Description:
I’m a Kβ12 teacher with six years’ experience looking to move into corporate communications. What transferable skills should I emphasize on my resume and LinkedIn? How can I build a portfolio or provide work samples when my experience is primarily educational? Which certifications, courses, or short programs carry weight with hiring managers? What entry-level job titles or industries are most open to hiring former educators, and how can I tailor applications for remote or hybrid communications roles? Practical examples of resume bullets, interview answers, or networking approaches would be very helpful.
1 Answer
Start by emphasizing transferable skills: stakeholder communication, audience analysis, project management, messaging design, and measurable outcomes, teach-y credibility like classroom-won resilience counts. Build a portfolio by converting lesson plans into campaign case studies, saving parent newsletters as newsletters, and creating mock press releases or social posts, host them on a simple website or PDF packet.

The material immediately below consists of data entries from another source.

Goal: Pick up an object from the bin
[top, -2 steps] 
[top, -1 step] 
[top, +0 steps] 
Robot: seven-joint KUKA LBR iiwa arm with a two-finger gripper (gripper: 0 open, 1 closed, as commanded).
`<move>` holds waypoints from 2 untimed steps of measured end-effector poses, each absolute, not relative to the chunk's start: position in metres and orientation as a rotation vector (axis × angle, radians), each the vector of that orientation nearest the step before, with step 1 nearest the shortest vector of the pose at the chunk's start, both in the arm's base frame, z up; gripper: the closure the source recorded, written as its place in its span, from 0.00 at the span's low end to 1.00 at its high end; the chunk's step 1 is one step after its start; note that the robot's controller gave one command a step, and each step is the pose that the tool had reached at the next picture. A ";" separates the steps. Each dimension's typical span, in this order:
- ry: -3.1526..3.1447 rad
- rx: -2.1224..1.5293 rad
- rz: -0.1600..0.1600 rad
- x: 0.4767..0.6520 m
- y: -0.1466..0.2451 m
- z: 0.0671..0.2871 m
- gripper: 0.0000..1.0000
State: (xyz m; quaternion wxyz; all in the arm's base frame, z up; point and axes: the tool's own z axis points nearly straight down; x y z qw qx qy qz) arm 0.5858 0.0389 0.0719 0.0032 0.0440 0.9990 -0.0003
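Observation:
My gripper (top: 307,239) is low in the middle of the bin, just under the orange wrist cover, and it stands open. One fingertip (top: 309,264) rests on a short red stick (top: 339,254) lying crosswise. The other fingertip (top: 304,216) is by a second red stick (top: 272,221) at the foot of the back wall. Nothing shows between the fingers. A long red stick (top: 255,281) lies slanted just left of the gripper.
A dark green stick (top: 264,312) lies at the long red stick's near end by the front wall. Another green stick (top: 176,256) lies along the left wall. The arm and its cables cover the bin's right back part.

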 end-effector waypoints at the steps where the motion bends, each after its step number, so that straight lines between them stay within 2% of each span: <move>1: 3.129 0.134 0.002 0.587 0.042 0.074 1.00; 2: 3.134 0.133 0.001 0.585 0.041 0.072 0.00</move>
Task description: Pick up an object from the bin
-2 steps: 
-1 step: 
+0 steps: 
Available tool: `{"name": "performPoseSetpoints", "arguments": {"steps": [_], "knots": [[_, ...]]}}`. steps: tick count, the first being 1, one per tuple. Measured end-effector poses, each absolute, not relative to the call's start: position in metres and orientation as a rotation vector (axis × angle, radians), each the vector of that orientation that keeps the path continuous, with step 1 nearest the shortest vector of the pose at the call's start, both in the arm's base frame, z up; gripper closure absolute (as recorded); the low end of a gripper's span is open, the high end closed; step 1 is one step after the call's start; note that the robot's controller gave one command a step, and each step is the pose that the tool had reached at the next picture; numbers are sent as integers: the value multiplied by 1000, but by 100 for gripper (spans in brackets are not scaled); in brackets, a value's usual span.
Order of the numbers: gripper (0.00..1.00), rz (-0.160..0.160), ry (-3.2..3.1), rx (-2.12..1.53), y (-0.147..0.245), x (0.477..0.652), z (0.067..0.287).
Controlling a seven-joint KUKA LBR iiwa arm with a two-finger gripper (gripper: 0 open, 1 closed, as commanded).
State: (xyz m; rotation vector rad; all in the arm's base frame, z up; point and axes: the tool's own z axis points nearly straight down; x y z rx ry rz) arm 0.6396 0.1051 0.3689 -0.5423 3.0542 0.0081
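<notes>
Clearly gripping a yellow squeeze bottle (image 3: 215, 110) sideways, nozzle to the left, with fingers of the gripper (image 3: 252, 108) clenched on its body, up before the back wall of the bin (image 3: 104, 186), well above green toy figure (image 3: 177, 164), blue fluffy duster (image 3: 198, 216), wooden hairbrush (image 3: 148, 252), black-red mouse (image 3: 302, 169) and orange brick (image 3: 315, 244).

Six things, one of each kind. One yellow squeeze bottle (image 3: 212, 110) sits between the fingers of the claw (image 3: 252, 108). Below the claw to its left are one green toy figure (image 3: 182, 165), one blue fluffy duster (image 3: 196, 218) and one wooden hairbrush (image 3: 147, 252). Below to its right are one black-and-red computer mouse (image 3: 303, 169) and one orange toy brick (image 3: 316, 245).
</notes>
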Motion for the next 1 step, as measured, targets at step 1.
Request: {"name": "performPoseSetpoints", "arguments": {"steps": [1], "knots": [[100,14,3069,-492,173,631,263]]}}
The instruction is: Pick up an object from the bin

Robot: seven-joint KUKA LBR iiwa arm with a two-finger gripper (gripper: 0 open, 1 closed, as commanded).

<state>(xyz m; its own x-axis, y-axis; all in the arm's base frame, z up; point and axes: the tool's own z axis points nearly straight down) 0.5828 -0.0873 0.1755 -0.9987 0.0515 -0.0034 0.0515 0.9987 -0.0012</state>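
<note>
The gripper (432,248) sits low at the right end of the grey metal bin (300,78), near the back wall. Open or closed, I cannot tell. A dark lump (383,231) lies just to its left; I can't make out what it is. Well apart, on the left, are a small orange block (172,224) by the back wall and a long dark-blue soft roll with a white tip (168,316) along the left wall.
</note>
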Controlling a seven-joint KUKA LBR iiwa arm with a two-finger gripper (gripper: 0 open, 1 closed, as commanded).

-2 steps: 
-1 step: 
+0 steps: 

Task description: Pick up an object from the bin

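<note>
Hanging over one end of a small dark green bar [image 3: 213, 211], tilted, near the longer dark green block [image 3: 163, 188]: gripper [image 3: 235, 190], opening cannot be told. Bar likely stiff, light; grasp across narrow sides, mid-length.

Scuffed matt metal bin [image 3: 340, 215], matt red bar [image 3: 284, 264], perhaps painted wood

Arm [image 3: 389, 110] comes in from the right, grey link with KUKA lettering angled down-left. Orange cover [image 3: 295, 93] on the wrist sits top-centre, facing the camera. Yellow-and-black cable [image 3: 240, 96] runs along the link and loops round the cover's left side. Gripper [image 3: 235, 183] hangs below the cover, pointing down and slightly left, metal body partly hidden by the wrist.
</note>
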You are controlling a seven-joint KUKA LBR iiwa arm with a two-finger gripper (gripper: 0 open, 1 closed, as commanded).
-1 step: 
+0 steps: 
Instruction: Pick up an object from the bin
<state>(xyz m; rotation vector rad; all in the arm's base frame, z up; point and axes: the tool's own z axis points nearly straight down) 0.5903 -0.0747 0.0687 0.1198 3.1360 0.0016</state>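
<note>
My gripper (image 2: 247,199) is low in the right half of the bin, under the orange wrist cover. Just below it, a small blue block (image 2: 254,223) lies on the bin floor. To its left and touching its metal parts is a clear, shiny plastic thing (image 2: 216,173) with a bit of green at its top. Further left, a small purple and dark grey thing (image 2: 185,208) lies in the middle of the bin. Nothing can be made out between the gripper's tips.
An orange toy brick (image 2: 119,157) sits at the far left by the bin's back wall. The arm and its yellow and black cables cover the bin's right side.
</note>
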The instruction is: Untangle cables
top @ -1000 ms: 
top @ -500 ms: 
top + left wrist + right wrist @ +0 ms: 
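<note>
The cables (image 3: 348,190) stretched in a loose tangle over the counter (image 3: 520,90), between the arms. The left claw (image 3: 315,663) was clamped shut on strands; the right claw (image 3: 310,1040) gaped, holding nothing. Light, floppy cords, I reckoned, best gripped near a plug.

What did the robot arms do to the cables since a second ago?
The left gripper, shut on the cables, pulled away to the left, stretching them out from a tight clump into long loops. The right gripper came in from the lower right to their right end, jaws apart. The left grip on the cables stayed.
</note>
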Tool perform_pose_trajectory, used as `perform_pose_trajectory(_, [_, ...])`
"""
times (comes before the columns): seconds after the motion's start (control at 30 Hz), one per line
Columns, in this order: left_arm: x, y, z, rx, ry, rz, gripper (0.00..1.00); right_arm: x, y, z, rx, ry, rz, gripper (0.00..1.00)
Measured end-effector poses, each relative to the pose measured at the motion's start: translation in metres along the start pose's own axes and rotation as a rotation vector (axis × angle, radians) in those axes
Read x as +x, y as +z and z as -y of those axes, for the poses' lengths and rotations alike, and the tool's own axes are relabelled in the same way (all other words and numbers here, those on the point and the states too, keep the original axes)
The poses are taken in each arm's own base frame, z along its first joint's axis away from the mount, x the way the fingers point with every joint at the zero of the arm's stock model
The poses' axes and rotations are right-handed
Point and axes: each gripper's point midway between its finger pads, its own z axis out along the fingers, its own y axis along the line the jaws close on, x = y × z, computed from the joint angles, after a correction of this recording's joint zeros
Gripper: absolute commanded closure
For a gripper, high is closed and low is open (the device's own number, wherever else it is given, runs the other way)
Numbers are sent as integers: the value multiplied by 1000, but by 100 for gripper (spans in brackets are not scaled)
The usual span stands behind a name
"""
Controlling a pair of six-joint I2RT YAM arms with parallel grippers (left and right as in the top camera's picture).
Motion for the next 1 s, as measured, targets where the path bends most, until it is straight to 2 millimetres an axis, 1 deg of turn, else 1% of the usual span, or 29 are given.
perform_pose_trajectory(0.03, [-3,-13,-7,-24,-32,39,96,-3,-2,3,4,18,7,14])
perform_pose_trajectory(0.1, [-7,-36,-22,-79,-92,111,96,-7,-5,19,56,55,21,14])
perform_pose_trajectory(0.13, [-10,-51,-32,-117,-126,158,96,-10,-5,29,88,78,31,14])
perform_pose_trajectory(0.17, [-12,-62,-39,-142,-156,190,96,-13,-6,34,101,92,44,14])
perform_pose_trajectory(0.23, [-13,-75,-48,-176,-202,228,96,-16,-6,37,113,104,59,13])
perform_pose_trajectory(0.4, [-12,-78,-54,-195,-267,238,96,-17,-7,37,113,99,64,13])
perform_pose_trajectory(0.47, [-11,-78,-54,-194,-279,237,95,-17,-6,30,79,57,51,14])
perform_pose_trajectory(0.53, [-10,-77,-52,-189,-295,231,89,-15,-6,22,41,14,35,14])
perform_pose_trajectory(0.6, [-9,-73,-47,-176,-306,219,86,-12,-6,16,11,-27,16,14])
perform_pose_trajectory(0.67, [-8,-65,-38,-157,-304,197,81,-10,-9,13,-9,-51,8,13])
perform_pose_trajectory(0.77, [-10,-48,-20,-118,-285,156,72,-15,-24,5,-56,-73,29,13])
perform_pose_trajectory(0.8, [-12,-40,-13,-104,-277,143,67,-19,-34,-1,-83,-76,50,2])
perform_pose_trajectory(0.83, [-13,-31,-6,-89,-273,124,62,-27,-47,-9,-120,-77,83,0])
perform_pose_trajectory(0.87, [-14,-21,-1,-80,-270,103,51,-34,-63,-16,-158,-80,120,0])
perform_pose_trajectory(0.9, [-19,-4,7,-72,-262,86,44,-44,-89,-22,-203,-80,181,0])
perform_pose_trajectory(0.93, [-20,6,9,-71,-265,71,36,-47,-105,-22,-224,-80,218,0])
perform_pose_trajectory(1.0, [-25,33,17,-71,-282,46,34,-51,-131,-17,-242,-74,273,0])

Short, practical certifications that hiring managers respect include HubSpot Content Marketing, Google Analytics, Hootsuite, and PRSA/IABC credentials or General Assembly short courses. Typical entry roles: communications coordinator, content specialist, internal communications associate, industries with frequent hires include tech, nonprofits, edtech. Tailor applications for remote roles by stressing asynchronous collaboration tools (Slack, Trello), and sample bullets: "Designed weekly newsletter (2,000 recipients), boosting engagement 18%." Interview line: "In my classroom I managed tight deadlines and diverse stakeholders.Same skill set, new stage." Networking: alumni outreach and informational interviews lead the way.